In the data below, find every line that has the string "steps", and copy it.

#####

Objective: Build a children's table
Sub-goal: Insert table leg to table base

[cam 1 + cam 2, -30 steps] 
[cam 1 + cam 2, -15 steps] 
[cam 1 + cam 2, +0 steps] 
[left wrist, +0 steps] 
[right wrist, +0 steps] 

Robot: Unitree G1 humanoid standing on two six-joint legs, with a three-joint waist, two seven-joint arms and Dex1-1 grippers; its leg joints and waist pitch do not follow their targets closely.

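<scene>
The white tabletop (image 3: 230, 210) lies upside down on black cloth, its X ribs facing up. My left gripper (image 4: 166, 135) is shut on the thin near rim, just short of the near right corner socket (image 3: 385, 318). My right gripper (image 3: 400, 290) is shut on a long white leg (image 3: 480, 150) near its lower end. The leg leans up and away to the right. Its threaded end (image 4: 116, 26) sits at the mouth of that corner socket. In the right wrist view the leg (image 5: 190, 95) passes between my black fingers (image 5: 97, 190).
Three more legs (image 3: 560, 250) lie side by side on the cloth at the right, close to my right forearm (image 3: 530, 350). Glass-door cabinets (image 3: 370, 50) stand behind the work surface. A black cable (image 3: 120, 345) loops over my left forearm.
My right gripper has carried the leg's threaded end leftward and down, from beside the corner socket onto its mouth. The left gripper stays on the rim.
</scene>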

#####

Completed task:
[cam 1 + cam 2, -30 steps] 
[cam 1 + cam 2, -15 steps] 
[cam 1 + cam 2, +0 steps] 
[left wrist, +0 steps] 
[right wrist, +0 steps] 

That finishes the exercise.